**** Data supplied ****

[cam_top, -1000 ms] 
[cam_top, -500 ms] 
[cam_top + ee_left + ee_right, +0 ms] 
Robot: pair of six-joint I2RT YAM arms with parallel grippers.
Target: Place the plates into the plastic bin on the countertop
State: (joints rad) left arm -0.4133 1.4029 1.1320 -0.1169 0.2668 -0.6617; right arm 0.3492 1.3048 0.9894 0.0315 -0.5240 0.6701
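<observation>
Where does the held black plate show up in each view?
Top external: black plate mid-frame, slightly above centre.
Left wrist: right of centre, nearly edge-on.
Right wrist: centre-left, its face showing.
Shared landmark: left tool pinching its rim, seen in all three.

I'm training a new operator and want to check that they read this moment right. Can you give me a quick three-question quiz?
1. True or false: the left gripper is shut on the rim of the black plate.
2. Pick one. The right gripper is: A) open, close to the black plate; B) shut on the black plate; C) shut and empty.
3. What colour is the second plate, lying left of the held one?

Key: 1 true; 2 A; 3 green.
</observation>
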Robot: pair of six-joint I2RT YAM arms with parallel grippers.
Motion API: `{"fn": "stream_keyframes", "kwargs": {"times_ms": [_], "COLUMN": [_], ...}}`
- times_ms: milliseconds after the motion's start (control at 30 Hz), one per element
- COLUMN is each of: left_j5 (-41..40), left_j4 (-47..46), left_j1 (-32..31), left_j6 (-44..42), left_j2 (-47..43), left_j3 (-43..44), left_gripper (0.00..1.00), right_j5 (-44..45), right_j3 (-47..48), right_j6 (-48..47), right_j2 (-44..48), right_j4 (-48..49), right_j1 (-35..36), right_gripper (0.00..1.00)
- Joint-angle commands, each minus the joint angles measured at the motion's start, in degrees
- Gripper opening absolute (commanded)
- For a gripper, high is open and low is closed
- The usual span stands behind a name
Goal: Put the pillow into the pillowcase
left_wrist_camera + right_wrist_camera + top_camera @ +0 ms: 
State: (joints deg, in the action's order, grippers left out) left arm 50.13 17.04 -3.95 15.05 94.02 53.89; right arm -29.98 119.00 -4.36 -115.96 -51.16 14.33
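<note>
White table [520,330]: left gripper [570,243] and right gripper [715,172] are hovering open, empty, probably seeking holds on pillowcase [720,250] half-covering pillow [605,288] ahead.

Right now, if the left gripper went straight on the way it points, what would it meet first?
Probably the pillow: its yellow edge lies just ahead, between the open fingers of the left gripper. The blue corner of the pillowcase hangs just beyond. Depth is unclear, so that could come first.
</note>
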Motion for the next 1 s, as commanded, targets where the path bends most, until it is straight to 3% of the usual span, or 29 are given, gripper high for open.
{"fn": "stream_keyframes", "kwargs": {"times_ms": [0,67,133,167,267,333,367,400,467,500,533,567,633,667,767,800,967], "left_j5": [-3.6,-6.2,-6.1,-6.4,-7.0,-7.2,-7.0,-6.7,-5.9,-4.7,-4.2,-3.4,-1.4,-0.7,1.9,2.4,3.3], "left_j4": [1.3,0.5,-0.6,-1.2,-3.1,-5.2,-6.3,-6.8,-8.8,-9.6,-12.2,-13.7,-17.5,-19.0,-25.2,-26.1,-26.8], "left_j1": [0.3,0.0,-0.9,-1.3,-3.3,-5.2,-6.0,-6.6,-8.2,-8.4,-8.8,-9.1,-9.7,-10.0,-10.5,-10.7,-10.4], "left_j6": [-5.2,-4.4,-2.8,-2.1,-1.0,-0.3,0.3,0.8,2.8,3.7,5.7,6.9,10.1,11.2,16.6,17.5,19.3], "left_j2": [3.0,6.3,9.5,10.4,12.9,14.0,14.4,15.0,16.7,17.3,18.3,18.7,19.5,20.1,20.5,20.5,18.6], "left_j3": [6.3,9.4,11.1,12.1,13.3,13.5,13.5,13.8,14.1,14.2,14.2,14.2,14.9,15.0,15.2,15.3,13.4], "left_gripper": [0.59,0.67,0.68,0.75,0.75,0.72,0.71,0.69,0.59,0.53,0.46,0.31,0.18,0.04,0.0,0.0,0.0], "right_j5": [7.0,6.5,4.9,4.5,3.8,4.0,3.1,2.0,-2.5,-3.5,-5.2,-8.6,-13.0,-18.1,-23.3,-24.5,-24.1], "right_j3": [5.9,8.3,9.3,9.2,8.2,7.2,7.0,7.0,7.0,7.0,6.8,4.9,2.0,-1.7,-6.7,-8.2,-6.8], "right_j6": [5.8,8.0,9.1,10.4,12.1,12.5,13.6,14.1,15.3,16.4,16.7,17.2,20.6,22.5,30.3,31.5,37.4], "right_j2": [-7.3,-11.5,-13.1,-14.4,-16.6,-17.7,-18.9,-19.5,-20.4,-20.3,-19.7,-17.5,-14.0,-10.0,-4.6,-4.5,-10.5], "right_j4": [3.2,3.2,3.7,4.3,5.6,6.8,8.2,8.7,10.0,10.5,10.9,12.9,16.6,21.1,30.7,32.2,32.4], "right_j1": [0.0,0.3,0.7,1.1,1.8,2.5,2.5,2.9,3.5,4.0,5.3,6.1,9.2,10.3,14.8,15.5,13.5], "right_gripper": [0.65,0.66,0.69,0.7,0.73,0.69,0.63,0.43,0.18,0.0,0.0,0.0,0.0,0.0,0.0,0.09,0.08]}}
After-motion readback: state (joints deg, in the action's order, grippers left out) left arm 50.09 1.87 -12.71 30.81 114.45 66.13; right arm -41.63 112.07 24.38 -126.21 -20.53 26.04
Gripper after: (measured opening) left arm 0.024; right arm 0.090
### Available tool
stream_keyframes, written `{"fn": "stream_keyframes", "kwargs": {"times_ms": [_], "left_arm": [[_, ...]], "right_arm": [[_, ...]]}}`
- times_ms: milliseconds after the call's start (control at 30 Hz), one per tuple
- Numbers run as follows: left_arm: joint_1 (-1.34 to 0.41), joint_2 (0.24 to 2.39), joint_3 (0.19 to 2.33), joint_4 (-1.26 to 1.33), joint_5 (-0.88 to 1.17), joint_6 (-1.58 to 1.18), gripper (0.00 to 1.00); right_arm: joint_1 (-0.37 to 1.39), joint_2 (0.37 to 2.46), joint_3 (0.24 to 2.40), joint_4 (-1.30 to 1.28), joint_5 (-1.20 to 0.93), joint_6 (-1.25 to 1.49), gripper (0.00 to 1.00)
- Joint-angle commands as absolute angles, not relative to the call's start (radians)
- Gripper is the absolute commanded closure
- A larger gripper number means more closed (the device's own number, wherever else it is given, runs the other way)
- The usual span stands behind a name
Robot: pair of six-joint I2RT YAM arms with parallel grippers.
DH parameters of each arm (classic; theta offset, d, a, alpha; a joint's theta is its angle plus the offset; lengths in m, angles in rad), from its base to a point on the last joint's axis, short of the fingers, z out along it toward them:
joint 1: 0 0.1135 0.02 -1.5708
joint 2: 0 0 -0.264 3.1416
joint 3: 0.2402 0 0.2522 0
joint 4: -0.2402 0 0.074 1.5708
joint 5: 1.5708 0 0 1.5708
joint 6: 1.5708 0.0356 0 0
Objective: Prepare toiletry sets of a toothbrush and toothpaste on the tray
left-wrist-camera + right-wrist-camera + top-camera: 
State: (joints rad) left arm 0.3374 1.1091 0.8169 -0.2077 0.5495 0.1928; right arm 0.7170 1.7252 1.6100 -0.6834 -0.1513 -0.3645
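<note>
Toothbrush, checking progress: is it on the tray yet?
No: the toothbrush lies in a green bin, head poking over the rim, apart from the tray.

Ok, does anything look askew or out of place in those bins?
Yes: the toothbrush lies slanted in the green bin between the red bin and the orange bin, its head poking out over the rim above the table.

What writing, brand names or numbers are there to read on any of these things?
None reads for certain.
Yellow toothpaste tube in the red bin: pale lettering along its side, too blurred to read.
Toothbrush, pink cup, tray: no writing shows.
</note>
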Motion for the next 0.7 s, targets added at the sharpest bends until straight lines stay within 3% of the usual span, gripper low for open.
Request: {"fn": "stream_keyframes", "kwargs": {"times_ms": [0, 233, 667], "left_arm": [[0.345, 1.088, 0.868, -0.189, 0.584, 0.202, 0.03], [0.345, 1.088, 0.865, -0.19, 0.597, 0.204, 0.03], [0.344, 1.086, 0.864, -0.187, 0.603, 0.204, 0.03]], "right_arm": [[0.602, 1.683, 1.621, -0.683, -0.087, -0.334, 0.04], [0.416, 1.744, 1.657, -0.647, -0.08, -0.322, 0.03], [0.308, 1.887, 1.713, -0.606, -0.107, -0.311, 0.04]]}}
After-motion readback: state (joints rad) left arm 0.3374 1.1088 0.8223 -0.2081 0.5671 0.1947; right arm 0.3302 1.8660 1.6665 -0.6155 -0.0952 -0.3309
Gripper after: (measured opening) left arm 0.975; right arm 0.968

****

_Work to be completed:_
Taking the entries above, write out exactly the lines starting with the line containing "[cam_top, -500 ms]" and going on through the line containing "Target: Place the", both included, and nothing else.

_Response to this exercise:_
[cam_top, -500 ms] 
[cam_top + ee_left + ee_right, +0 ms] 
Robot: pair of six-joint I2RT YAM arms with parallel grippers.
Target: Place the plates into the plastic bin on the countertop

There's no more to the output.